**Brief**
Lines with the word "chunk": copy all of them from the entries below.

**Data provided**
Start of Block

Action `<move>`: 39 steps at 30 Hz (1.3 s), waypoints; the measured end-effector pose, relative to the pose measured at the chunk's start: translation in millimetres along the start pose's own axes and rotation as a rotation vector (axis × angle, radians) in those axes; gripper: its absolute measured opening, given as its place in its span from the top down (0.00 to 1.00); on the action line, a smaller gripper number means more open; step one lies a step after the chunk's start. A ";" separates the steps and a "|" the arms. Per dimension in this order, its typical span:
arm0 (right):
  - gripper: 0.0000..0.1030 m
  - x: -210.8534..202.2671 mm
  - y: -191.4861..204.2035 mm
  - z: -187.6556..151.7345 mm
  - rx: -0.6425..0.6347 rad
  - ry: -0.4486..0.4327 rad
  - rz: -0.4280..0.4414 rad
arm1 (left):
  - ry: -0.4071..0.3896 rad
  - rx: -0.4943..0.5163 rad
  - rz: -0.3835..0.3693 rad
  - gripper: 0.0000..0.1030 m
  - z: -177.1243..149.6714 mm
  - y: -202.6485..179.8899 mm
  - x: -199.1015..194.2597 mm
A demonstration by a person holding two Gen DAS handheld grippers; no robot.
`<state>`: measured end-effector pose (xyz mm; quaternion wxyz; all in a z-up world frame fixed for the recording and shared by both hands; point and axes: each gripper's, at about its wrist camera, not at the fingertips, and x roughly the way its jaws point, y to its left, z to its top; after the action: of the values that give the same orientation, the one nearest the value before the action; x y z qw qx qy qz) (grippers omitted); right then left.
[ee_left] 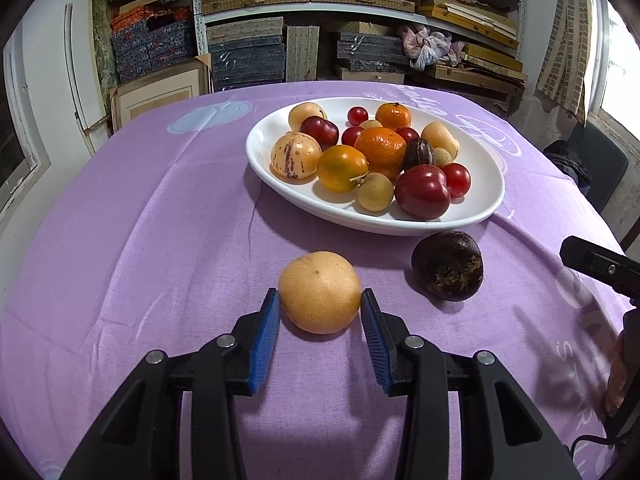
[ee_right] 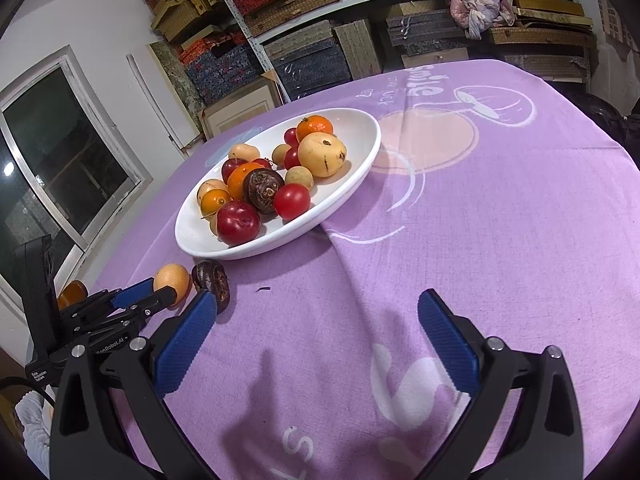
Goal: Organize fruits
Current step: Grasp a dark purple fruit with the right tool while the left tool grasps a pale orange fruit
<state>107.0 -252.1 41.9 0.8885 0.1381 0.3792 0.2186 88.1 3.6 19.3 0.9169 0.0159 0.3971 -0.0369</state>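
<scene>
Left gripper (ee_left: 320, 310): pads touching pale fruit (ee_left: 320, 292) on cloth (ee_left: 160, 240) (grip looks light).
Right gripper (ee_right: 316, 320): wide open, holding nothing.

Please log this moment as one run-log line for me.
left tool: pads against pale yellow fruit on cloth | right tool: open, empty | dark fruit: beside plate | stage: grasping

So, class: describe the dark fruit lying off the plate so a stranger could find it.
Start at the white plate on the purple cloth. Just in front lie two loose fruits. Yours is the dark brown fruit, rough and wrinkled, unlike the smooth pale yellow fruit beside it.
</scene>
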 end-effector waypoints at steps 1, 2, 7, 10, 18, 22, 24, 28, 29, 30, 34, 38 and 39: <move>0.04 0.5 0.5 -0.9 -0.004 0.000 0.003 | 0.000 -0.005 -0.007 0.60 0.1 1.0 0.1; 0.04 0.6 1.7 -1.6 -0.010 0.000 0.005 | -0.001 -0.009 -0.014 0.60 -0.1 2.0 0.1; 0.04 3.6 21.0 -6.0 -0.105 0.027 0.041 | -0.003 -0.007 -0.021 0.61 0.1 1.3 -0.1; 0.06 13.9 50.8 -10.1 -0.225 0.073 0.041 | -0.009 -0.005 -0.022 0.62 0.5 1.0 -1.1; 0.30 64.6 96.7 -13.5 -0.335 0.206 0.028 | -0.018 -0.022 -0.031 0.66 -1.5 9.3 -5.3; 0.63 76.4 99.2 -6.2 -0.326 0.209 0.023 | -0.017 -0.021 -0.033 0.66 -0.4 9.1 -4.9; 0.78 80.0 97.0 -3.8 -0.311 0.224 0.044 | -0.018 -0.025 -0.037 0.66 -0.4 9.3 -4.6; 0.79 74.0 94.1 -5.5 -0.301 0.240 0.076 | -0.033 -0.026 -0.054 0.74 -0.5 8.4 -6.3; 0.79 70.1 93.2 -7.1 -0.301 0.236 0.079 | -0.040 -0.020 -0.053 0.86 -0.4 7.2 -7.5; 0.79 66.3 90.9 -6.4 -0.300 0.230 0.082 | -0.043 -0.014 -0.054 0.96 -0.5 5.8 -8.0; 0.78 46.6 81.8 -4.5 -0.289 0.203 0.081 | -0.033 -0.031 -0.069 1.00 -0.5 6.9 -6.1; 0.78 41.0 72.5 -6.5 -0.279 0.206 0.075 | 0.032 -0.042 -0.070 0.81 2.8 8.3 5.4; 0.78 41.2 71.8 -7.2 -0.275 0.206 0.078 | 0.045 -0.047 -0.079 0.69 3.8 9.0 8.1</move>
<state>106.8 -169.0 41.3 0.8462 0.0068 0.4292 0.3156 97.1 12.0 16.0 0.9057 -0.0205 0.4187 -0.0633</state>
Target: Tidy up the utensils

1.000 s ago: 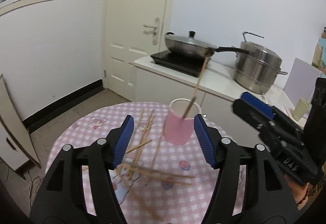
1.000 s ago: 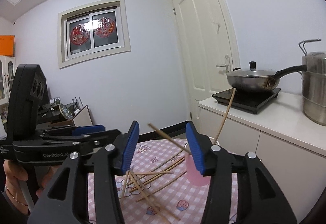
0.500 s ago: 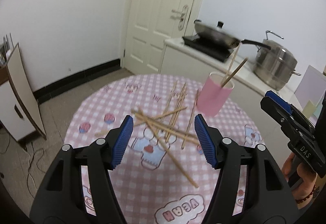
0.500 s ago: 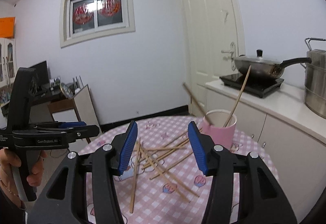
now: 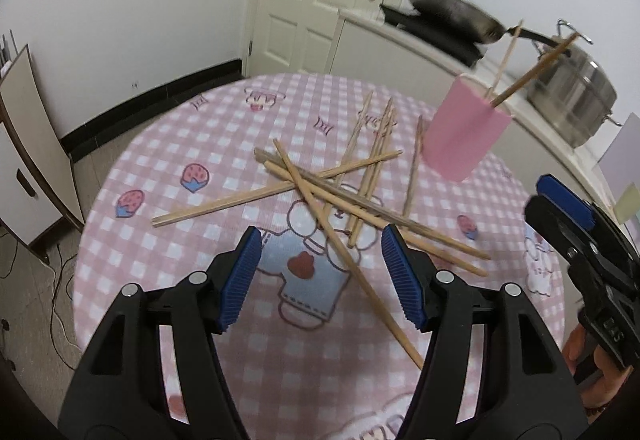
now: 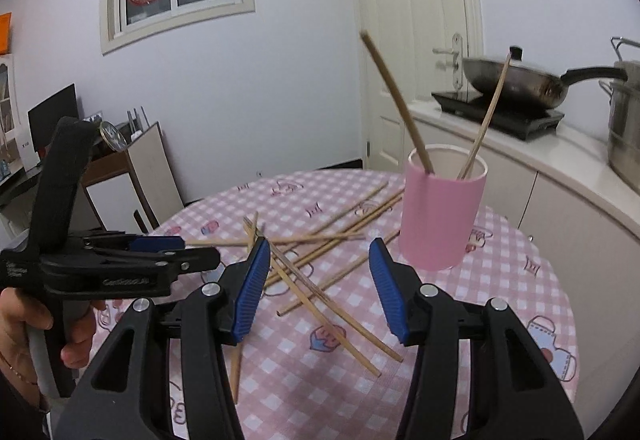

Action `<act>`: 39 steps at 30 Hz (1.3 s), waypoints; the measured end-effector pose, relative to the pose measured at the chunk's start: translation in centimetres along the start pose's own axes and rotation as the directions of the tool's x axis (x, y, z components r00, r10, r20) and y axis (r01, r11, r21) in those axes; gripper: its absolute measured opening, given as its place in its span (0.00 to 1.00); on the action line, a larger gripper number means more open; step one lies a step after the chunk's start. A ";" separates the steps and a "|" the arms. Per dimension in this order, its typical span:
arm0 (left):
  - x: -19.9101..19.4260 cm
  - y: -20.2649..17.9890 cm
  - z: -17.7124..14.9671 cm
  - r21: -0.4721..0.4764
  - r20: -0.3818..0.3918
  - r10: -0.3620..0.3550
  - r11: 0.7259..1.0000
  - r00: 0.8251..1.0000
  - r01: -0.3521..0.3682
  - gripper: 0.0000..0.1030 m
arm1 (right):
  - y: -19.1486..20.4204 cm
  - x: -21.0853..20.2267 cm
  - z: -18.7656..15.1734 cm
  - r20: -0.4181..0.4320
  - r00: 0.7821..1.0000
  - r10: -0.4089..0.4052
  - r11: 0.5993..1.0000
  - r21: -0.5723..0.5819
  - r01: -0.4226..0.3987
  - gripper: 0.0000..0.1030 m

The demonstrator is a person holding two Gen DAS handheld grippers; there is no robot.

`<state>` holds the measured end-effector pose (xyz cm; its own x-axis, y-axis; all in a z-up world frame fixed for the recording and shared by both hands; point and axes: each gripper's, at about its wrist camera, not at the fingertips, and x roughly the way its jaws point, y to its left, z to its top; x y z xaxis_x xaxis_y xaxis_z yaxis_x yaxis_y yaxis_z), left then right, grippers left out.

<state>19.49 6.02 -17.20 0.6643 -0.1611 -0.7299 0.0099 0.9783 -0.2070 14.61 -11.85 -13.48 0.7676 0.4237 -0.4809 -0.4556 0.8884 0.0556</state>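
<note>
1. The table (image 5: 132, 240) is round, with a pink checked cloth that has little bears and strawberries on it.
2. The cup (image 5: 464, 132) stands near the far edge of the table, on the side next to the white counter (image 5: 420, 40).
3. The cup is pink outside and white inside, and it stands up straight.
4. Two sticks (image 6: 404, 108) lean out of the cup, one tipping left and one tipping right.
5. The other sticks (image 5: 320, 196) lie in a messy pile in the middle of the table, crossing over each other.
6. They are thin, long and light brown like wood.
7. One stick (image 5: 272, 192) points out to the left of the pile, and one long stick (image 5: 360, 280) runs toward the near side.
8. The cloth is bare around the pile on the left and near sides, so there is room there.
9. The left gripper (image 5: 320, 280) hangs over the near end of the pile with its blue fingers (image 5: 244, 276) wide apart and nothing between them.
10. The right gripper (image 6: 316, 288) is also spread wide and holds nothing, with the pile seen between its fingers.
11. In the left camera, the right gripper sits off to the right side, past the table edge.
12. A pan (image 6: 516, 84) and a big steel pot (image 5: 572, 96) sit on the counter behind the table.
</note>
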 end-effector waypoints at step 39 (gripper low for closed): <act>3.1 3.6 3.1 -0.040 -0.054 -0.015 0.999 0.998 0.013 0.05 | 2.0 8.9 0.9 -0.215 0.975 0.065 0.995 -0.058 -0.079 0.47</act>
<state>23.90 9.45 -18.15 0.6230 -0.1827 -0.7606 -0.0114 0.9701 -0.2424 20.93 -6.13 -16.83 0.6218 0.4325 -0.6530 -0.5399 0.8407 0.0427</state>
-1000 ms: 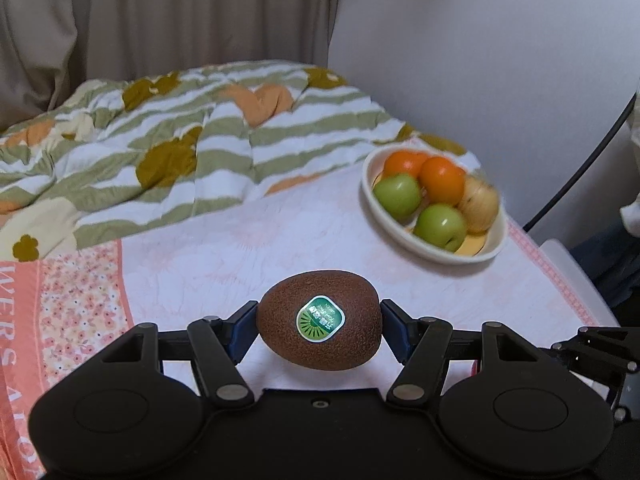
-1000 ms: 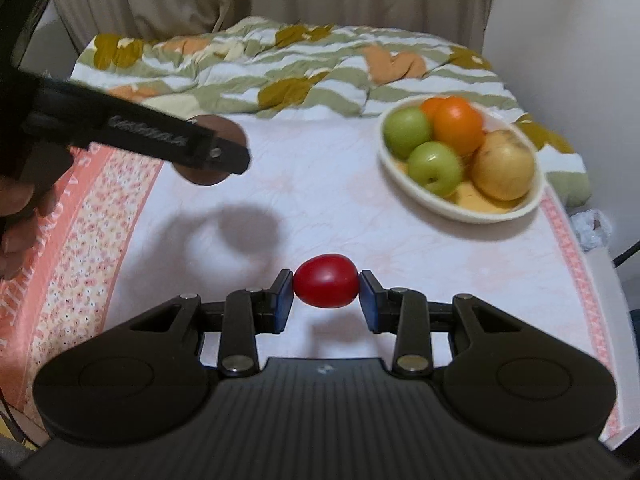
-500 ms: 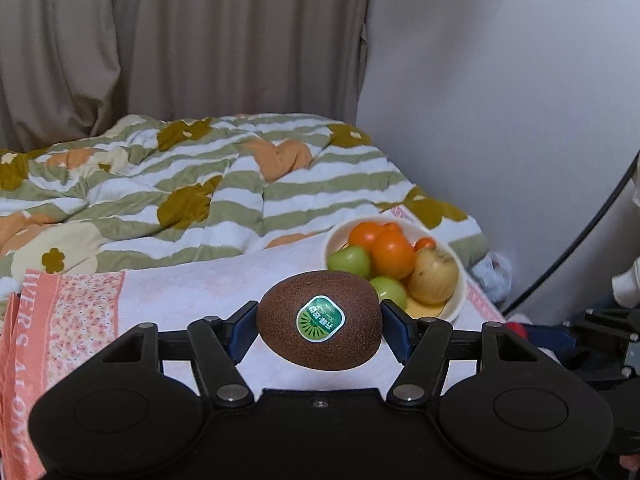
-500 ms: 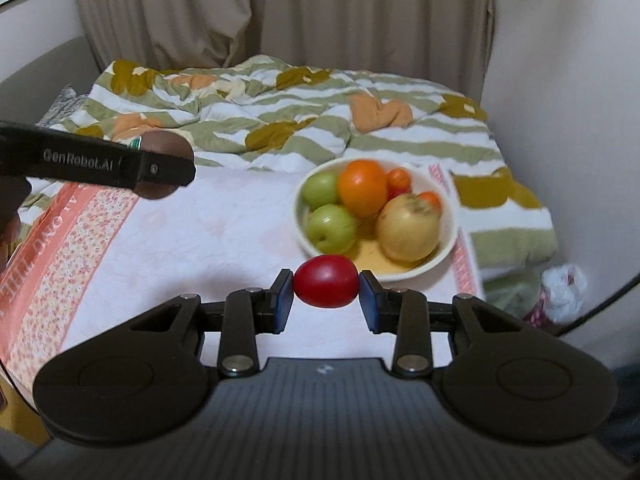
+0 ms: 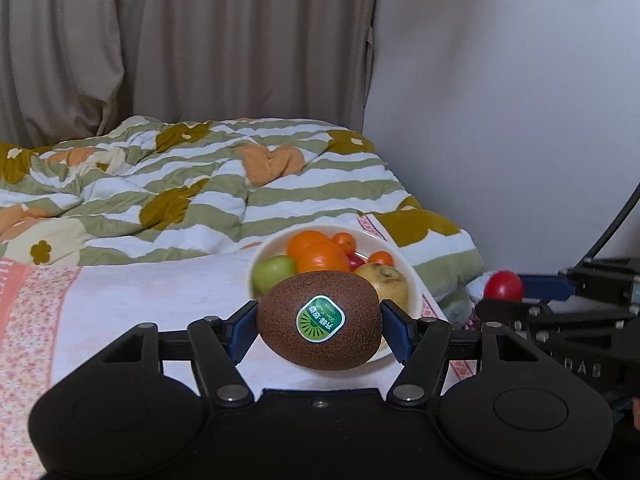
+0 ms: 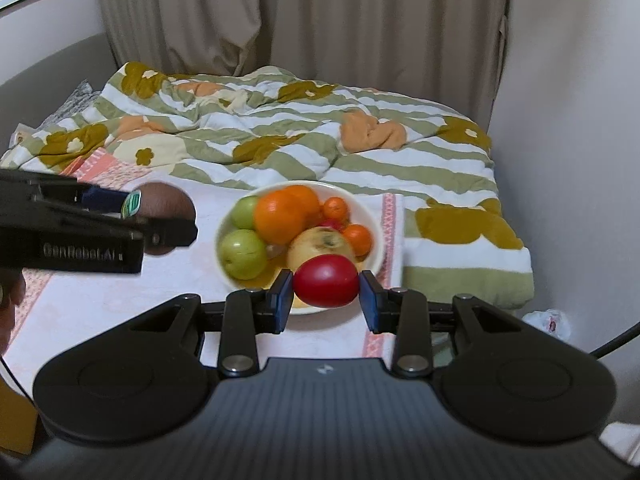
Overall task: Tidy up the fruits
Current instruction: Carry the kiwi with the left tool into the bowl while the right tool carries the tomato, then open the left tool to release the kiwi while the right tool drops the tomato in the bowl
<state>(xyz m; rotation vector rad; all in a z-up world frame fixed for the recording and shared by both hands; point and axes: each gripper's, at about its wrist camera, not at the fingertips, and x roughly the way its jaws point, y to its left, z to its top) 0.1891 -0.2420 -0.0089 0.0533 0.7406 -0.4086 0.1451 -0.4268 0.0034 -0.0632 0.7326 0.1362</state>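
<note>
Brown kiwi [image 5: 318, 322]: my left gripper [image 5: 319, 326] squeezed it from both sides, up in the air, just in front of the white bowl [image 5: 408, 276]. Its green sticker faced me.
Red tomato [image 6: 326, 281]: my right gripper [image 6: 326, 295] pinched it tight, up in the air, at the near edge of the bowl.
White bowl: it sat on the pink cloth [image 6: 100, 300]. Inside were two green apples [image 6: 243, 254], big oranges [image 6: 282, 211], small oranges [image 6: 357, 239] and a yellow pear [image 6: 318, 246].
Striped blanket [image 6: 280, 140]: it lay bunched up behind the bowl.
Beige curtain [image 5: 200, 48]: it hung far behind the bowl, past the blanket.
</note>
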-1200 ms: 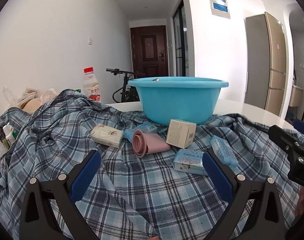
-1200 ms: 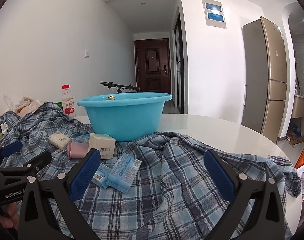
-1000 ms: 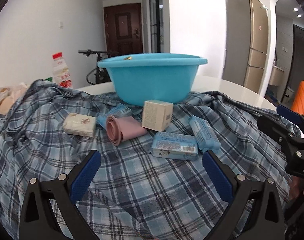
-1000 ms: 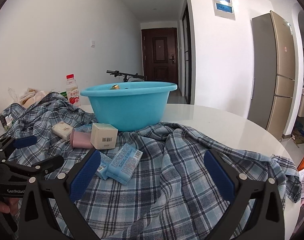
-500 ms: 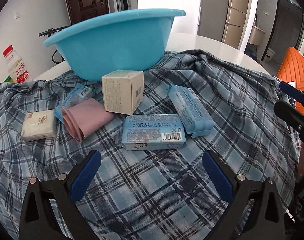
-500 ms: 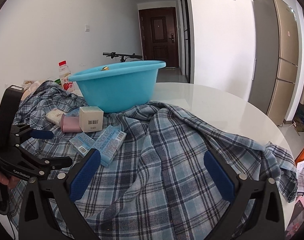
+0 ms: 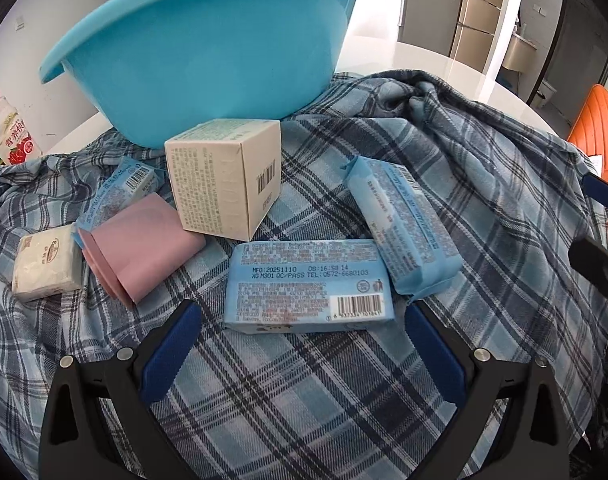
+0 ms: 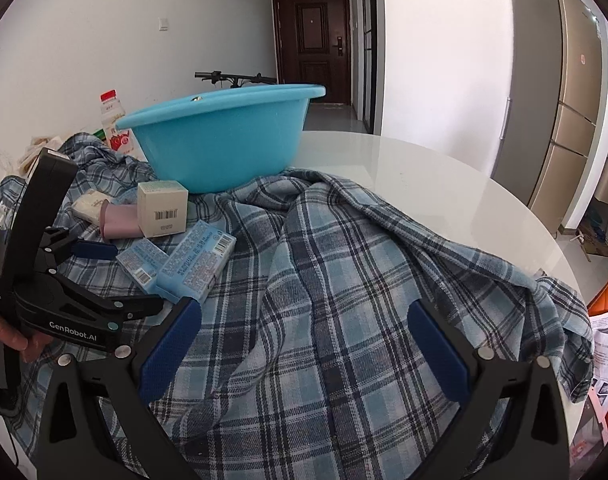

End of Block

**Task answer**
Action `<move>`: 39 steps at 30 Hz (1.3 s), waypoints; the measured end-effector pose, relative to the pose measured at the chunk's start: translation in millimetres along the start pose's own axes and rotation as a rotation vector (axis × angle, radians) in those axes; gripper: its absolute measured opening, given as its place in its span from the top down (0.00 to 1.00); on the action line, a smaller gripper number means more open; step one lies a step after the chunk's start. A ";" separates the steps and a "|" the arms. Per dimension in this order, its typical span:
Action `<act>`: 39 steps at 30 Hz (1.3 s), waypoints; the measured end-effector pose, relative to the pose measured at the chunk's start: translation in centimetres along the start pose's own axes and rotation as the directions of the tool's x axis (x, y, z components r00, r10, r20) and y axis (r01, r11, r21) in those axes; gripper: its absolute measured opening, given as its place in its span (0.00 to 1.00); on the action line, a larger gripper number means more open; step one lies a step after the chunk's start. A ";" separates the steps and a "|" the arms. Per dimension in this order, its typical span:

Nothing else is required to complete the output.